2位のブレイズが勝てば、3月27日(同28日)の「UFC 260」で行われるUFC世界ヘビー級選手権試合スタイプ・ミオシッチ vs. フランシス・ガヌーの勝者への挑戦に近づくだろう。
対するルイスは、公式HPに“ザ・ブラック・ビースト”と異名がつけられる喧嘩屋。7人兄弟の母子家庭で育ち、継父に虐待される一方でストリートファイトに明け暮れたという。元ボクシング世界ヘビー級王者のジョージ・フォアマンにボクシングの腕を見込まれ、車を買い与えられなど寵愛を受けてボクシングに誘われるも、2010年にMMAデビューすると、フォアマンに車を返却してMMAに専念したという逸話を持つ。
元Legacy FCヘビー級王者でMMAは25勝7敗。36歳でUFC16勝5敗と大きく勝ち越しており、2015年10月以降は、マーク・ハント、ダニエル・コーミエー、ジュニオール・ドス・サントスにしか敗れていない。JDS戦以降、ブラゴイ・イワノフ、イリル・ラティフィ、アレクセイ・オレイニク相手に3連勝中だ。
1R、ともにオーソドックス構え。ステップを踏むブレイズにルイスはどっしりとした構え。その前足に右ローはブレイズ。大きな右を打ち下ろしてステップインすると、そこにルイスもカウンターの右で頭から突っ込んで前進。
思わず大きく離れるブレイズ。サウスポー構えに変えて近づくとオーソに戻してワンツー。やはりそこにカウンター狙いはルイス。じりじりと詰めるブレイズは遠間から左ジャブで牽制。
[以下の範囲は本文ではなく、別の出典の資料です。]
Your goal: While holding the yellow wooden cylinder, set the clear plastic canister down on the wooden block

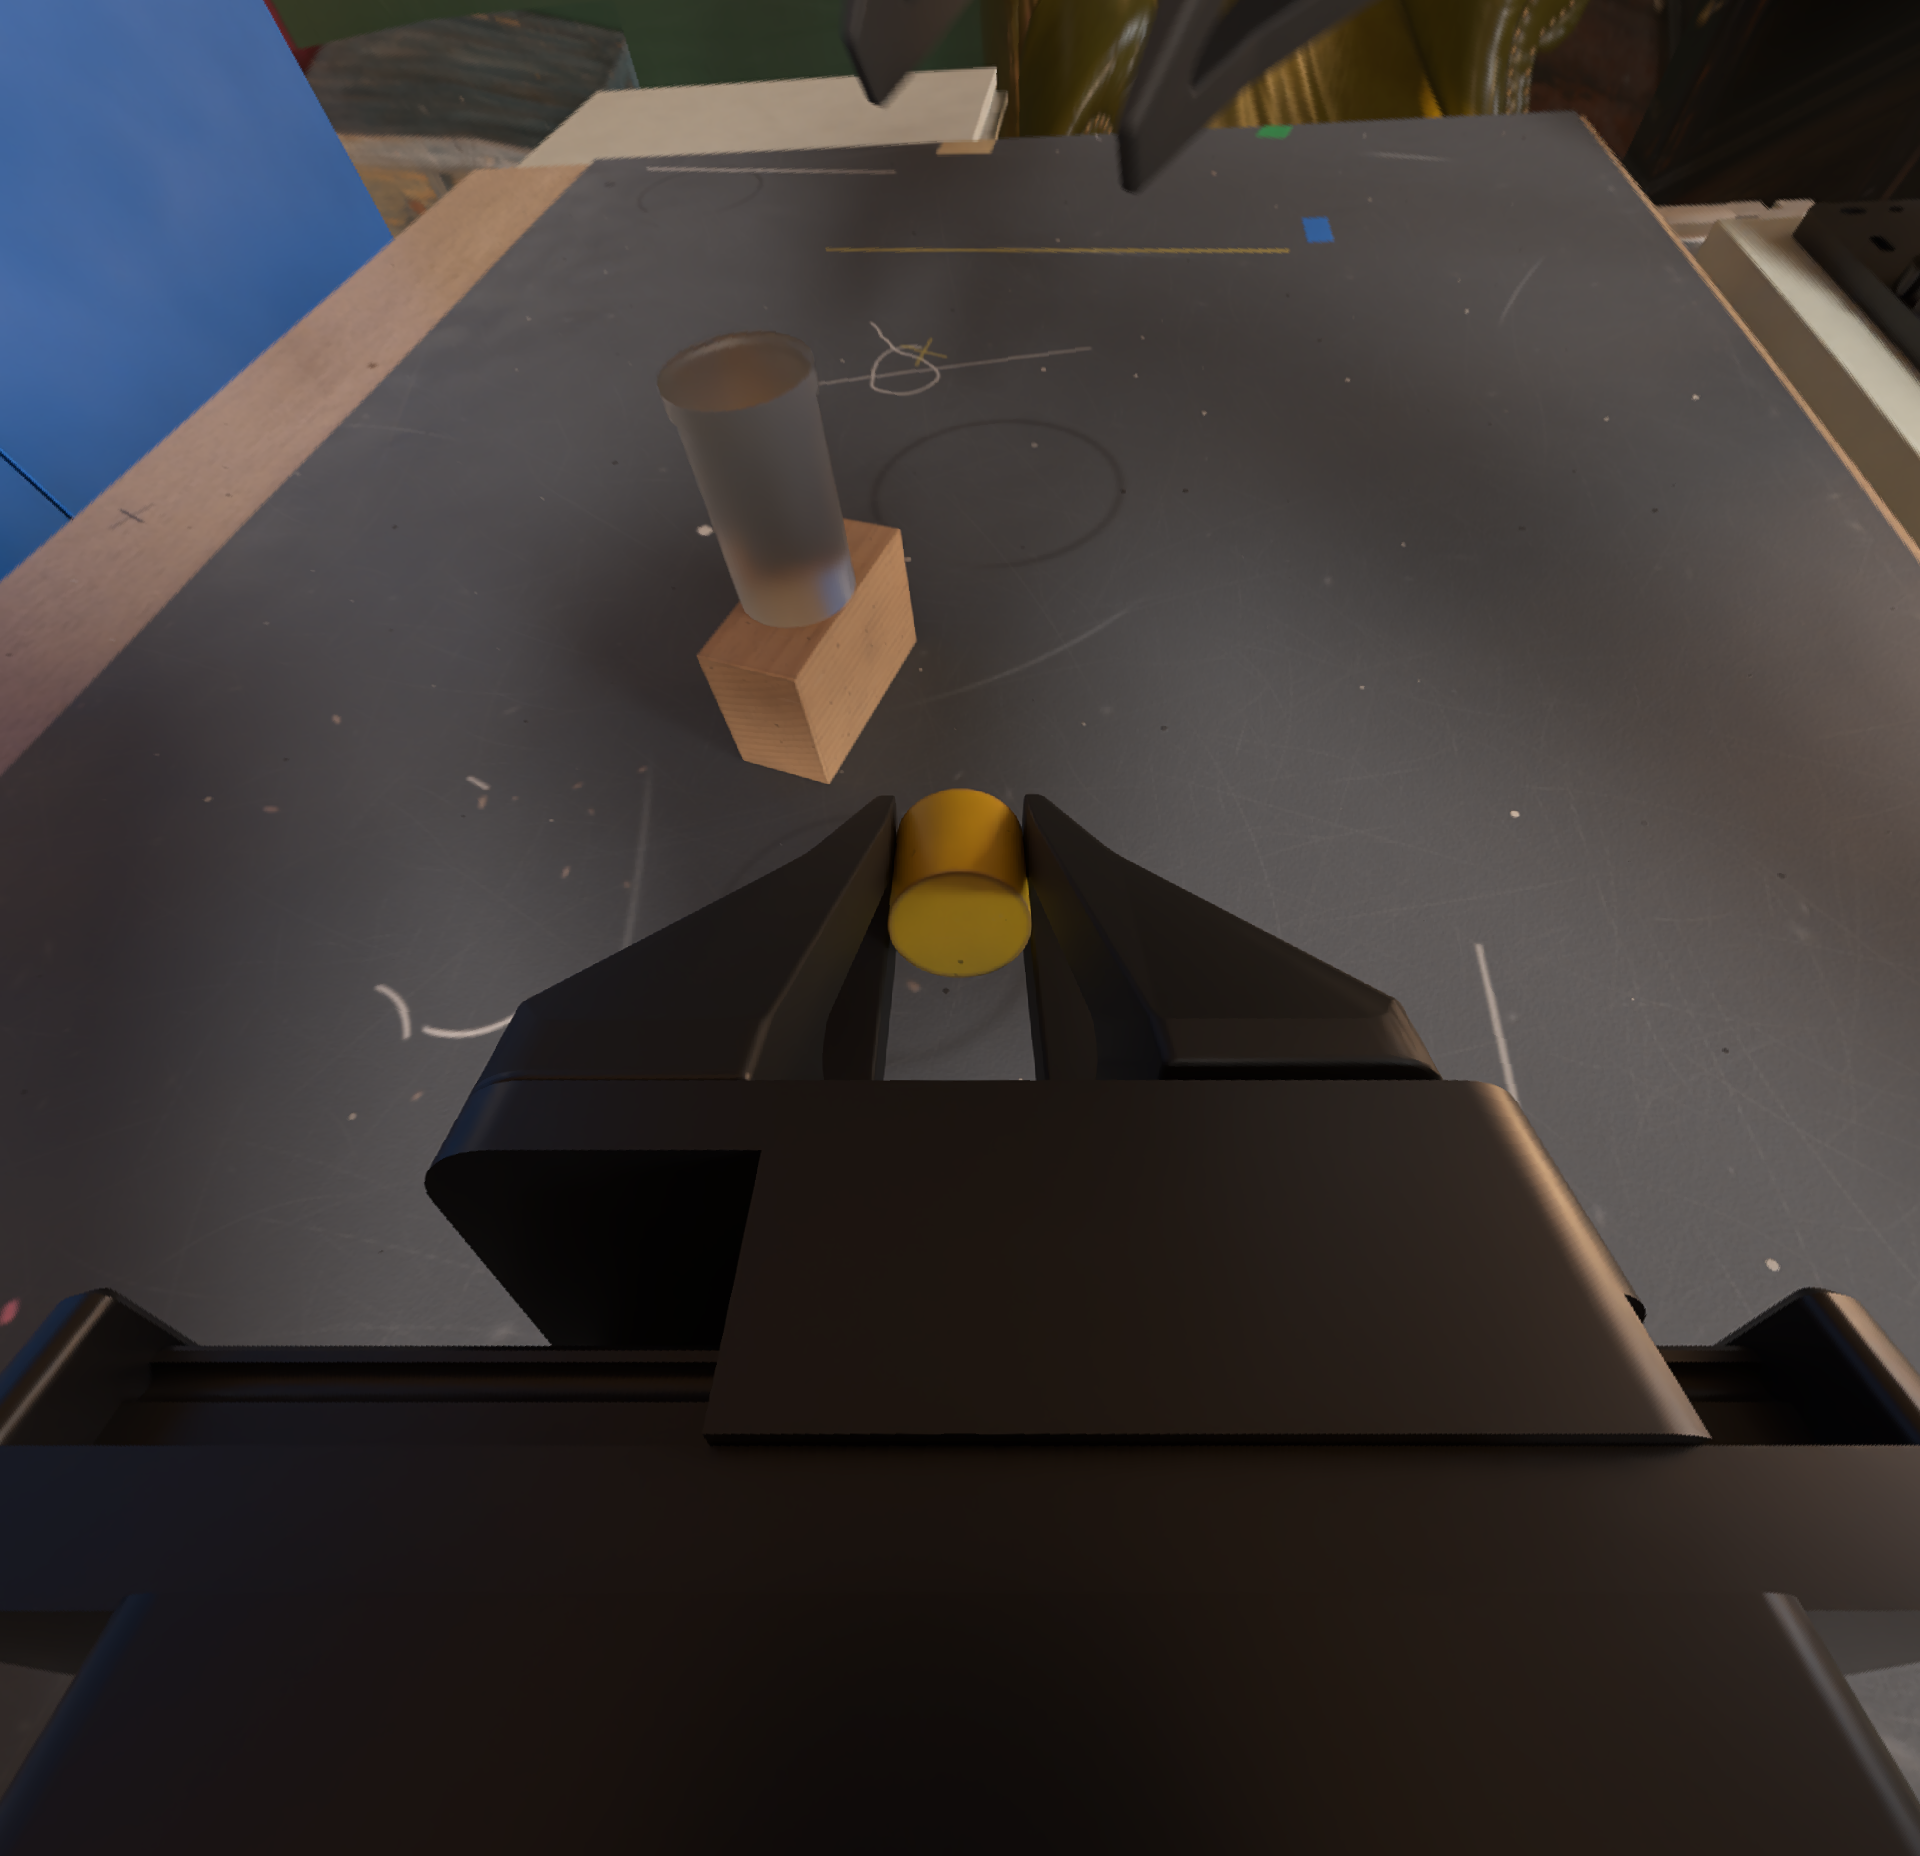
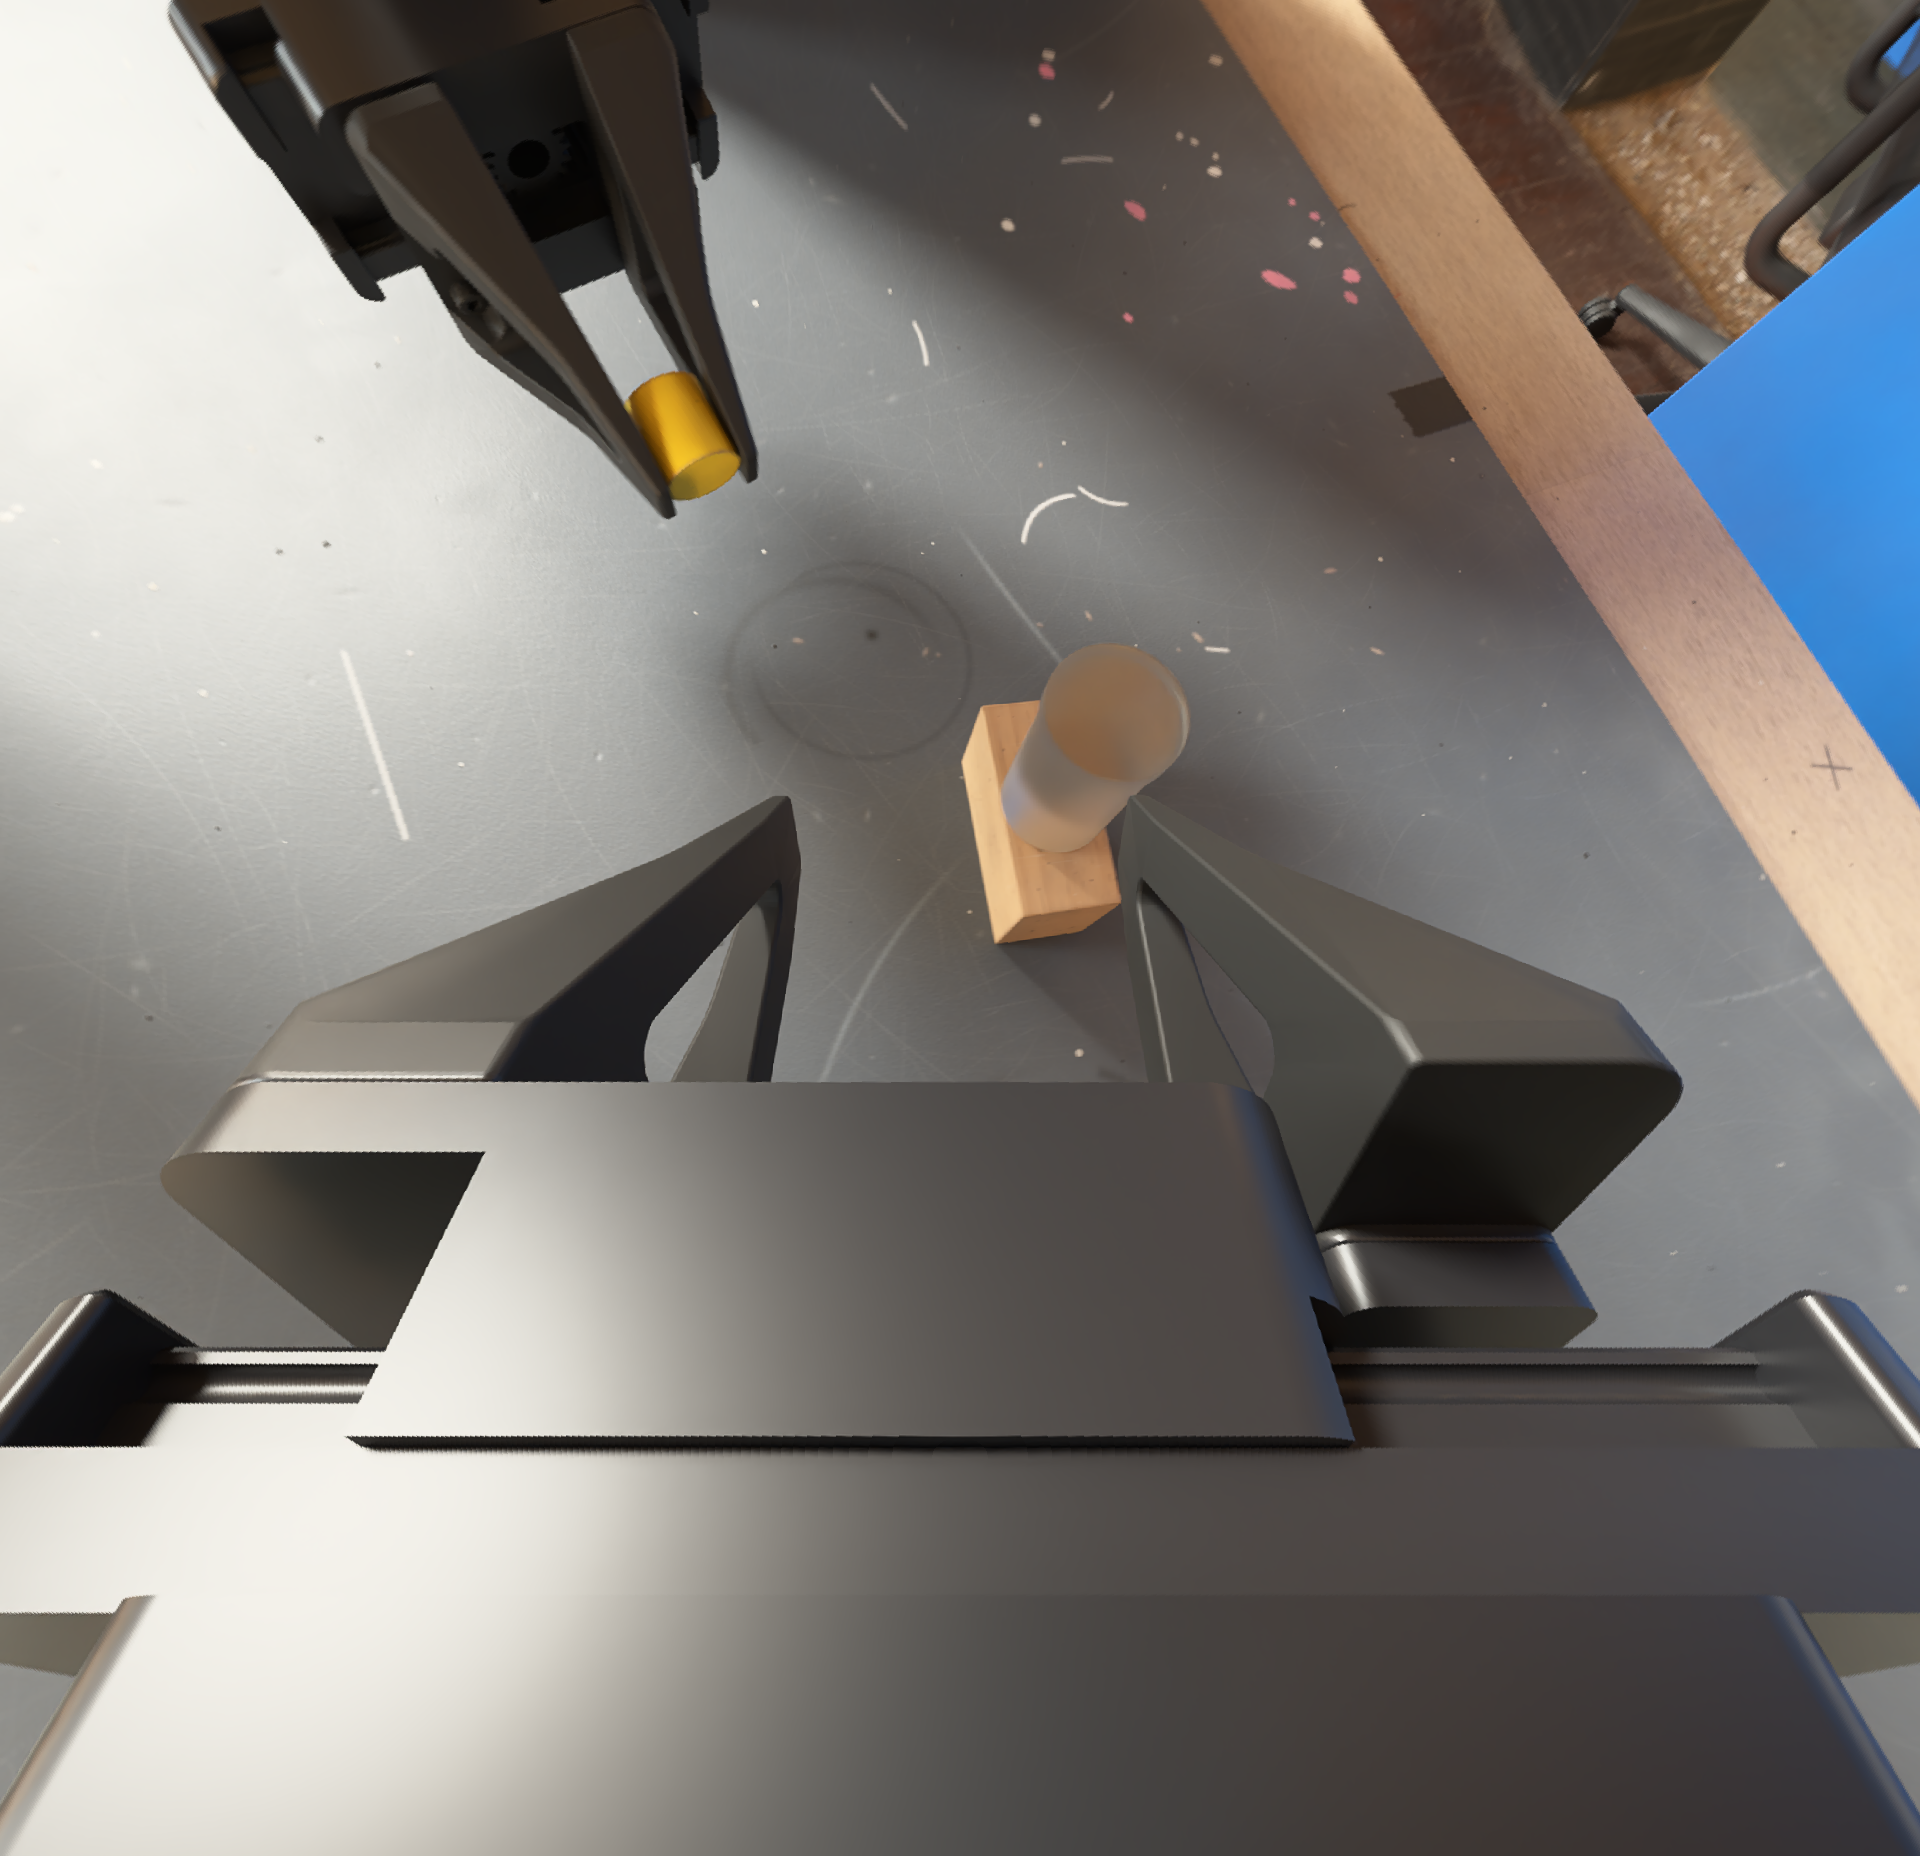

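Note:
My left gripper (image 1: 958, 814) is shut on the yellow wooden cylinder (image 1: 958, 902) and holds it above the dark table mat; it also shows in the right wrist view (image 2: 712, 492) with the cylinder (image 2: 686, 437). The clear plastic canister (image 1: 758, 476) stands upright on the wooden block (image 1: 821, 679), just beyond the cylinder. My right gripper (image 2: 961, 814) is open and empty, high above the block (image 2: 1039, 871) and canister (image 2: 1091, 757), which is nearest its right finger. Its fingertips (image 1: 1143, 159) hang at the top of the left wrist view.
The dark mat (image 1: 1351, 611) lies on a wooden-edged table (image 1: 260, 404). A blue panel (image 1: 135, 227) stands past the table's left edge; it also shows in the right wrist view (image 2: 1818, 476). A white box (image 1: 790, 107) sits behind the far edge.

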Controlling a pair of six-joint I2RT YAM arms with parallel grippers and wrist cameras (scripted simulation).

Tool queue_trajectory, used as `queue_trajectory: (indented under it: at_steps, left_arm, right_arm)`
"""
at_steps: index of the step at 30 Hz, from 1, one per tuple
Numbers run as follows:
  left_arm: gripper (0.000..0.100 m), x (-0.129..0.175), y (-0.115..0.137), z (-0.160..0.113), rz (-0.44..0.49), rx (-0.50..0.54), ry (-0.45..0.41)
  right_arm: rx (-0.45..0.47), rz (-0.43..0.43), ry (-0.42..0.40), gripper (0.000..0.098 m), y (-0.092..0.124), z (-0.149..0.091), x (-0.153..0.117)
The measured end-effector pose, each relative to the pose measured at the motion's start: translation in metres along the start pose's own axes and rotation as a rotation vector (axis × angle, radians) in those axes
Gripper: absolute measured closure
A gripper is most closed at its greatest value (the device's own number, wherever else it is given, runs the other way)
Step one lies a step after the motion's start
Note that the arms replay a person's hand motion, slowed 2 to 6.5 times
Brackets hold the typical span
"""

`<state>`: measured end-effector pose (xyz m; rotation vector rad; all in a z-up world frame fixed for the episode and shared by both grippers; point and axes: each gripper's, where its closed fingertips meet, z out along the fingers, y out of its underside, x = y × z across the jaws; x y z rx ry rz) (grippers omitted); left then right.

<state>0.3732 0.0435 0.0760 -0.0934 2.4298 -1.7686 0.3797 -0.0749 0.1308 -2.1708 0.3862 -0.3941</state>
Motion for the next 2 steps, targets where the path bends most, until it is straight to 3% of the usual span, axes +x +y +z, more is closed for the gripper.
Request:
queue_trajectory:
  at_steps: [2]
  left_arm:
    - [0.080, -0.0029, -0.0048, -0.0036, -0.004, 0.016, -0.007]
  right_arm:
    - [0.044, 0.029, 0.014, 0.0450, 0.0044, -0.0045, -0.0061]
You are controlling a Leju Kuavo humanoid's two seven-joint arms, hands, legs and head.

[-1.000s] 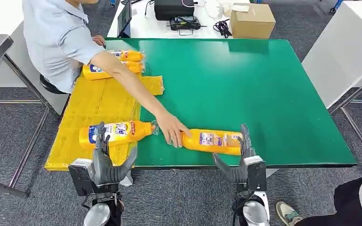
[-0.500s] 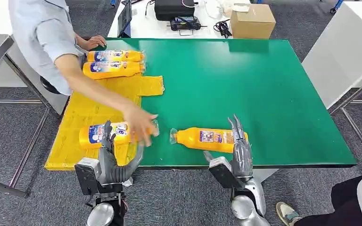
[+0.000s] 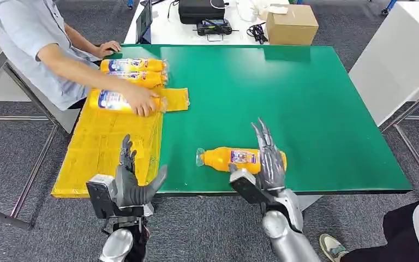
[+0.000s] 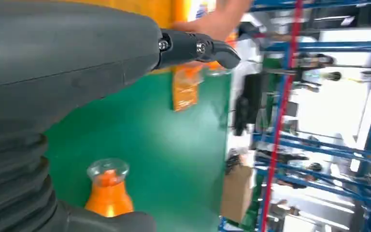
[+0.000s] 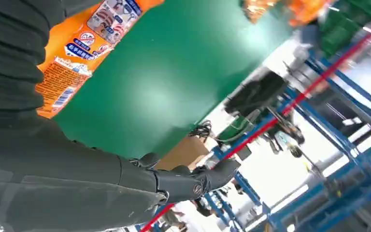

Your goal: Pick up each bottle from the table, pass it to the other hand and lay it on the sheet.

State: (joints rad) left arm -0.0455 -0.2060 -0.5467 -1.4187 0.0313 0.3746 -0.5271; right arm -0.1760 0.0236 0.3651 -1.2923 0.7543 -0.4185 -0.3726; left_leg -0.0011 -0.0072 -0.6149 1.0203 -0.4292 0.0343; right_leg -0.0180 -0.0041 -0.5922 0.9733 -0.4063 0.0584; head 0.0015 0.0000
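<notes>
An orange bottle (image 3: pixel 230 159) lies on its side on the green table (image 3: pixel 305 103), clear cap toward the left. My right hand (image 3: pixel 268 157) hovers over its base end with fingers spread, holding nothing. My left hand (image 3: pixel 131 179) stands open at the near edge of the yellow sheet (image 3: pixel 106 143), empty. A person's hand (image 3: pixel 139 101) holds a third bottle (image 3: pixel 112 100) on the sheet's far end, beside two more bottles (image 3: pixel 133 65) (image 3: pixel 142 78). The left wrist view shows the lying bottle's cap (image 4: pixel 107 179); the right wrist view shows its label (image 5: pixel 84 36).
A person sits at the table's far left corner. A cardboard box (image 3: pixel 292 23), a black case (image 3: pixel 201 10) and cables sit on the white table behind. Another white table (image 3: pixel 398 60) stands to the right. A shoe (image 3: pixel 333 246) shows on the floor near my right arm.
The person let go of the table bottle, took the bottle from the sheet near my left hand and moved it to the far end. My right hand rose over the table bottle's base.
</notes>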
頭を下げて左右を振るルイスの打ち終わりに右を当てるブレイズ。さらに右ローを当てて詰めると、右ヒジ打ち、さらに右ロー。しかし、その打ち終わりをルイスは右で狙う。右カーフキックを打つブレイズ。ワンツーの打ち返しに来たルイスをかわして右ローを当ててバランスを崩させるブレイズ。さらに左ボディストレート。頭を下げたルイスに跳びヒザも狙う。
金網に詰めて左ジャブを刺すブレイズ。さらに右ローと上下対角に散らす。右ストレートを当て、左フックに、半身になるルルイス。その背中を追い、スタンドバックにつくブレイズだが、左がオープンハンドでアイポークとなりブレーク。再開。ルイスは左の蹴りでブザー。
2R、一瞬、集中力が途切れたような姿勢を見せたルイスだが、今度はルイスの左がオープンハンドで前に指を向け注意を受ける。詰めるブレイズはルイスの右の打ち終わりにワンツーで詰めてダブルレッグへ。シングルレッグに切り替えると片足立ちのルイスは足を引き、首相撲に。それを押し込んで切るブレイズ。離れ際に右ヒジを振る。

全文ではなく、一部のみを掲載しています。